EXERCISE DESCRIPTION:
I need the lines below from the one with "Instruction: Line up" down to the one with "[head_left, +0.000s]" reproduced exactly, both ends included, and nothing else.

SUPPLIED DATA:

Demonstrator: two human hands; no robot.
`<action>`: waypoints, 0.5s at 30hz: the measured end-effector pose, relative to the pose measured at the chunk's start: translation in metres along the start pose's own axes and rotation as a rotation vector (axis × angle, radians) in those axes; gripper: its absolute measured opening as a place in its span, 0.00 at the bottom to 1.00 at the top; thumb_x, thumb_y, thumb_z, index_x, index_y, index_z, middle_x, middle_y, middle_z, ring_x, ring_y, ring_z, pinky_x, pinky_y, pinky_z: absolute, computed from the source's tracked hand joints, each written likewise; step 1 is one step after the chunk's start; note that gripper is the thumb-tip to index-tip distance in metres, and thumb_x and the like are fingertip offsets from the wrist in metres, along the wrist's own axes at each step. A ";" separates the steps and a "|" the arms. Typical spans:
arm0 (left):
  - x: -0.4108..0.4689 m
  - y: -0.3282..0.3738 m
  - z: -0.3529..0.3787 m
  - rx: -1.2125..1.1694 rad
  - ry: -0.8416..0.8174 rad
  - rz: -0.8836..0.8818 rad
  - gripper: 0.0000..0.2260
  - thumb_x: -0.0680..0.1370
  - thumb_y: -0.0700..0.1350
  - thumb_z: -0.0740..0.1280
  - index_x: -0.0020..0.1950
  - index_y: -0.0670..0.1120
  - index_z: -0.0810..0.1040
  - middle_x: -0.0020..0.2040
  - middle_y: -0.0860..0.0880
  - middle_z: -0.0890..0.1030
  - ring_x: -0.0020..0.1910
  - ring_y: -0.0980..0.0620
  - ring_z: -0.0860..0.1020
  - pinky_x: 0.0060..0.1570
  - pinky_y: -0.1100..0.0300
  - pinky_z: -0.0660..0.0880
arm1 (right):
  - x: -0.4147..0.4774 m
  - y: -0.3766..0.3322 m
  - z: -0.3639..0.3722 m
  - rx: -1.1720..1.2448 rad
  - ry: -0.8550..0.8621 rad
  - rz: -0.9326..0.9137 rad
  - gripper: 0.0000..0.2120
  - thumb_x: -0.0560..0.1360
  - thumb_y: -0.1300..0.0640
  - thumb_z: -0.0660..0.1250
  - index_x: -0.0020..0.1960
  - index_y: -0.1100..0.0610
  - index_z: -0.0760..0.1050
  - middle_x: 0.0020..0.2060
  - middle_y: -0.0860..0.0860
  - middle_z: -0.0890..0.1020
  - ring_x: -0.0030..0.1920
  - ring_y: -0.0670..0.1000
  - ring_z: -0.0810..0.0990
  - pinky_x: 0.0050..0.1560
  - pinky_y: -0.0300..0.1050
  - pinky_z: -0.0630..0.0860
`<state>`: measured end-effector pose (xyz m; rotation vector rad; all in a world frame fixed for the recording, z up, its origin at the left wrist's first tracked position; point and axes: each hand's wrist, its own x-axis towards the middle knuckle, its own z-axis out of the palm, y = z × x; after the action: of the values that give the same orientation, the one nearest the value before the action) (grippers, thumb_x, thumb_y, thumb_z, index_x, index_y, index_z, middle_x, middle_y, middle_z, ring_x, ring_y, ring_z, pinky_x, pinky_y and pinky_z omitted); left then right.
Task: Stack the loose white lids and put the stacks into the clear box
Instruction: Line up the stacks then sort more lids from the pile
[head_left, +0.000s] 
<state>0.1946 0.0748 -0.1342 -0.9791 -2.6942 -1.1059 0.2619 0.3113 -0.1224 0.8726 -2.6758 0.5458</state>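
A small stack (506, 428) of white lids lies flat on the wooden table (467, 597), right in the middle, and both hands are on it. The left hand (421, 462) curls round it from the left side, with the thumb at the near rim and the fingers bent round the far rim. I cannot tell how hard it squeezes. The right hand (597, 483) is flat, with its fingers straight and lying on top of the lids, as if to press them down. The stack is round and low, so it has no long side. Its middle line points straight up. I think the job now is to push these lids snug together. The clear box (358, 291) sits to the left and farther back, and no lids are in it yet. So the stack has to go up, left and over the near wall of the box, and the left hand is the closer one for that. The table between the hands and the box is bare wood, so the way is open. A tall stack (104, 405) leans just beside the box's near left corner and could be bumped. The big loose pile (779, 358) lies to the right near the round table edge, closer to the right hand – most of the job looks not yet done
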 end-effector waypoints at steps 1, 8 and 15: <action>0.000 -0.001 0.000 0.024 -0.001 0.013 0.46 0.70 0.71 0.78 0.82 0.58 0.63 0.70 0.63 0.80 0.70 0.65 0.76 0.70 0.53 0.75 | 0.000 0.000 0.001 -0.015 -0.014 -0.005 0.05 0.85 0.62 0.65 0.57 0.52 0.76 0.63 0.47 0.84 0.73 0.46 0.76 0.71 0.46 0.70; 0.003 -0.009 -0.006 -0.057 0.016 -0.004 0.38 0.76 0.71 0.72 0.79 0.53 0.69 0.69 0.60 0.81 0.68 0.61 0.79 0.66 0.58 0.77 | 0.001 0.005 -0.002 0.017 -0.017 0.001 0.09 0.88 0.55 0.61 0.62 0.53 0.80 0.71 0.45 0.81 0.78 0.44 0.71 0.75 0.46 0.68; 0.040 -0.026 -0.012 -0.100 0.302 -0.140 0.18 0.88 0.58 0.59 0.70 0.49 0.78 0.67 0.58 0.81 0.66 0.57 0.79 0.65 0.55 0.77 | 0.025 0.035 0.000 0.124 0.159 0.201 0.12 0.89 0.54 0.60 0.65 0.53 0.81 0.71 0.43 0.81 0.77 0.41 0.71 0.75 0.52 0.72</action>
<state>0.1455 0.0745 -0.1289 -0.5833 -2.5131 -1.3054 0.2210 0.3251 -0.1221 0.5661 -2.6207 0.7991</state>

EXPECTED ANSWER:
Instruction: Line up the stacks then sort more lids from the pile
[head_left, +0.000s] 

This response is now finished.